Yudhoyono’s administration has sought to cut fuel subsidies and allocate more spending to infrastructure to spur growth. It limited the use of partially government-funded diesel in January, after protests derailed plans to raise fuel prices in 2012.
“The challenge for the deputy governor is quite daunting,” said Anton Gunawan, chief economist at PT Bank Danamon Indonesia in Jakarta. “Especially when it comes to the current account deficit and a shallow foreign exchange market.”
Bank Indonesia has stepped up intervention to support the rupiah and narrow the gap between local and overseas prices, Hendar said in a Jan. 28 interview. The central bank may take action on its key rate if the currency’s depreciation causes inflation to quicken, Deputy Governor Hartadi Sarwono has said.
Today’s so-called fit-and-proper test marks Warjiyo’s fourth attempt at becoming deputy governor.

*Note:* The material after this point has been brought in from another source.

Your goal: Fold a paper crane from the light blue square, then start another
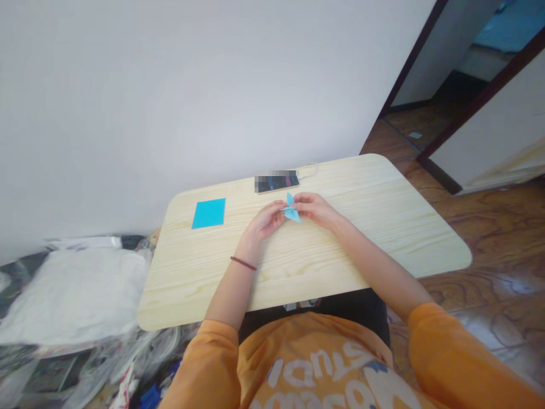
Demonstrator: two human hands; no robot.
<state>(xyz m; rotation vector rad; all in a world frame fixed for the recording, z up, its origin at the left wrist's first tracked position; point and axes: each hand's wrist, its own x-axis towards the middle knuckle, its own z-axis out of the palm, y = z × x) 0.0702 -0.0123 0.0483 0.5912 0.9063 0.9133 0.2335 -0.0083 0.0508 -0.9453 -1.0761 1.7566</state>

Warjiyo, 54, has a Ph.D. in monetary and international economics from Iowa State University, and was an executive director for the Southeast Asia voting group at the International Monetary Fund from 2007 through 2009. He lost out to Sarwono in 2008, while in 2010 and 2011 Halim Alamsyah and Ronald Waas were picked.

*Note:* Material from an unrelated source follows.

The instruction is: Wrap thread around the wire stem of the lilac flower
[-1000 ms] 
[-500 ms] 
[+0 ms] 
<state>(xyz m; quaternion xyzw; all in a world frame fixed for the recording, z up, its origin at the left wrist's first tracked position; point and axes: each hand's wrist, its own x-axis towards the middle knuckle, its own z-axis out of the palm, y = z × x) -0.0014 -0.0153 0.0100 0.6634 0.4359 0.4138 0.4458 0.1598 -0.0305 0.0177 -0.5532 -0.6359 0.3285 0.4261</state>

Hendar, 55, has a Master’s degree in development economics from Williams College in the U.S., and has never been tested for the role. Lawmakers will likely choose Warjiyo, as he is considered more senior and more qualified, Gunawan said.
Bank Indonesia is due to hand over its banking supervisory role to the newly established Financial Services Authority, which will oversee lenders starting next year. The central bank currently has three deputy governors and one governor. The law states the board consists of at least four deputy governors and a senior deputy governor, besides a governor.
Deputy Governor Halim Alamsyah, who oversees banking supervision, took charge of monetary operations when Budi Mulya took on a non-active position in October 2011. Mulya was removed from the monetary role after he was investigated by the state auditor over a 1 billion-rupiah ($103,000) loan he obtained from the owner of PT Bank Century, which he said was personal. The lender was bailed out during the 2008 global financial crisis.
As Yudhoyono adjusts his top policy making team, Indonesia may be at risk from unpredictable policy making ahead of the next presidential election due mid-2014, according to Capital Economics Ltd.
“Policy making in Indonesia has become increasingly haphazard,” said Gareth Leather, a London-based Asia economist at Capital Economics. Martowardojo has clashed with the cabinet over fuel-subsidy reform and the need for fiscal discipline, so Yudhoyono’s move may be an attempt to sideline him from government decisions and “open the door for a more profligate approach to fiscal policy ahead of the election,” he said.